> [Task description]:
What is needed is an exact transcription of every entry below, with the pictures left out.

** Records for the task follows **

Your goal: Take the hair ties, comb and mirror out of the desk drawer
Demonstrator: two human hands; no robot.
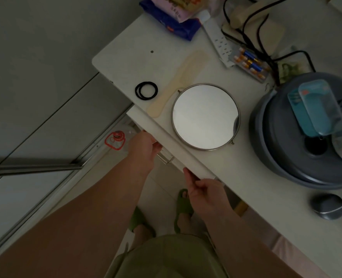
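Note:
Black hair ties [146, 90] lie on the white desk top [126, 57] near its left front edge. A pale cream comb [178, 82] lies just right of them, slanting toward the round metal-framed mirror [205, 116], which rests flat on the desk. The white drawer front [166, 141] sticks out a little under the desk edge. My left hand [144, 151] is at the drawer's metal handle [166, 158], fingers curled by it. My right hand [204, 192] pinches the drawer's front edge further right.
A grey round bin [298, 149] with teal plastic boxes on it stands at the desk's right. A power strip [216, 37], battery pack [250, 65], cables and snack packets [172, 19] crowd the back. A red-printed clear bag [116, 140] lies low at left of the drawer. Green slippers on my feet below.

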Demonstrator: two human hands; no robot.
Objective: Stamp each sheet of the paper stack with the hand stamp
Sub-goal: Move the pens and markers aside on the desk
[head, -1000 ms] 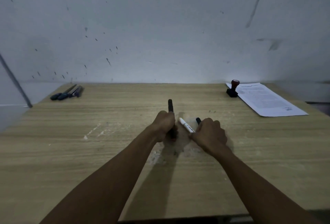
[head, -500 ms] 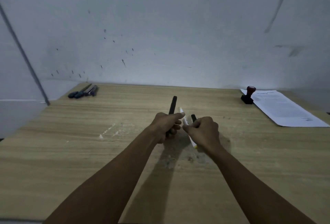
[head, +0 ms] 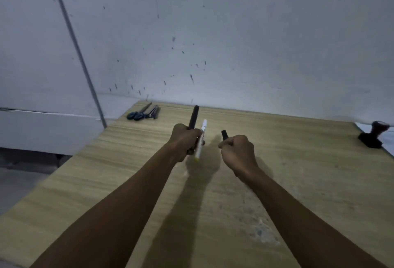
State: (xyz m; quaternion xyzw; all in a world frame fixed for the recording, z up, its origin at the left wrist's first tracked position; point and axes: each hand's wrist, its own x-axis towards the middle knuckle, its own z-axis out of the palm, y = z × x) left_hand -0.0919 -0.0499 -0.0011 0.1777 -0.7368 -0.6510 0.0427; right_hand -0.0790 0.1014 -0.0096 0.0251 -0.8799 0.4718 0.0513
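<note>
- Fingers of the left hand [head: 185,139] curl round two pens held above the table [head: 128,171]: a black pen [head: 193,117] pointing away and a white pen [head: 202,131] beside it, its yellowish tip hanging below the fist.
- Right hand [head: 237,150] is just right of it, apart, fingers curled round a short black cap [head: 224,134] that sticks up from the fist.
- Far left on the table, near the back edge, lie scissors [head: 136,115] and some dark pens [head: 154,111].
- Wood-grain top shows pale scuffed patches [head: 262,231] near the right forearm.
- Behind stands a grey wall [head: 234,43] flecked with dark spots; a thin pipe [head: 76,48] runs down it at left.
- Stamp [head: 372,138] stands far right, blurred, at the edge of the paper [head: 390,137], well apart from both hands.
</note>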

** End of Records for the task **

> [Answer section]:
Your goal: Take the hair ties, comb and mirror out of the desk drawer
Demonstrator: two human hands; no robot.
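Note:
Black hair ties [146, 90] lie on the white desk top [126, 57] near its left front edge. A pale cream comb [178, 82] lies just right of them, slanting toward the round metal-framed mirror [205, 116], which rests flat on the desk. The white drawer front [166, 141] sticks out a little under the desk edge. My left hand [144, 151] is at the drawer's metal handle [166, 158], fingers curled by it. My right hand [204, 192] pinches the drawer's front edge further right.
A grey round bin [298, 149] with teal plastic boxes on it stands at the desk's right. A power strip [216, 37], battery pack [250, 65], cables and snack packets [172, 19] crowd the back. A red-printed clear bag [116, 140] lies low at left of the drawer. Green slippers on my feet below.
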
Demonstrator: two human hands; no robot.
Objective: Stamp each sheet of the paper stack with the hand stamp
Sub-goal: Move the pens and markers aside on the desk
[head, -1000 ms] 
[head, -500 ms] 
[head, +0 ms] 
State: (xyz m; quaternion xyzw; all in a world frame fixed for the recording, z up, its origin at the left wrist's first tracked position; point and axes: each hand's wrist, its own x-axis towards the middle knuckle, its own z-axis out of the palm, y = z × x) left_hand -0.0919 -0.0499 -0.0011 0.1777 -0.7368 -0.6510 0.0427; right_hand -0.0790 0.1014 -0.0096 0.0251 -0.8799 0.4718 0.0513
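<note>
- Fingers of the left hand [head: 185,139] curl round two pens held above the table [head: 128,171]: a black pen [head: 193,117] pointing away and a white pen [head: 202,131] beside it, its yellowish tip hanging below the fist.
- Right hand [head: 237,150] is just right of it, apart, fingers curled round a short black cap [head: 224,134] that sticks up from the fist.
- Far left on the table, near the back edge, lie scissors [head: 136,115] and some dark pens [head: 154,111].
- Wood-grain top shows pale scuffed patches [head: 262,231] near the right forearm.
- Behind stands a grey wall [head: 234,43] flecked with dark spots; a thin pipe [head: 76,48] runs down it at left.
- Stamp [head: 372,138] stands far right, blurred, at the edge of the paper [head: 390,137], well apart from both hands.
</note>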

Work on this exercise is complete, and nothing remains.